Chen and two other Ohio State researchers, J. Craig Jenkins and C.K. Shum, are working alongside water management organizations and local governments to create a flood and drought early warning system to help people adapt and safely stay in place rather than leave their homes.

This is what remains of an eroding embankment, or polder wall. Jenkins, who stands in the middle of the photo, said that more than 5,000 people live behind this wall. If the embankment fails, 2 meters of water could fill the homes on the other side.

Not all adaptations are good though, and it’s important to recognize the ways they will leave their mark on the environment.

Polder walls, for example, cause soil on the inside to become less fertile and waterlogged over time, as sediment builds up on the outside of the wall and land becomes more compact on the inside of the wall.

Many farmers in Bangladesh have also taken up saltwater fish ponds in order to adapt to the salty soil, but sometimes that means bringing in more saltwater and making salt contamination worse.

In the United States, Chen said, there could be increased migration to the Great Lakes region—which could bring new economic activity but also have ramifications.
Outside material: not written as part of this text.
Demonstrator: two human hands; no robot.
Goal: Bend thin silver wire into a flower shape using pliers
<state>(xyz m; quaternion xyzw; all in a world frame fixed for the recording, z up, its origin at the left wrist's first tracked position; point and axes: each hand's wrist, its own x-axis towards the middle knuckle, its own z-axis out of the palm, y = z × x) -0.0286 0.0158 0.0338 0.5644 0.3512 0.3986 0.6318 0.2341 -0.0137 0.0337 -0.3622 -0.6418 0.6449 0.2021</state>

“We would want to be cautious if other industries are moving in and using water more intensively,” she said. “It’s possible that could create other problems down the line.”

Better forms of adaptation, Chen said, might be farming salt-tolerant crops and finding technical ways to use water less intensively. Finding these adaptations is particularly important in a place such as Bangladesh, where many families might not have the resources to migrate.

Despite all of this, Jenkins sees Bangladesh as a symbol of hope, not disaster.

“There are big challenges. They are major challenges,” he said. “To underestimate those would be foolish. But on the other hand, you have to understand that human beings are very adaptive. I’m always impressed by human ingenuity.”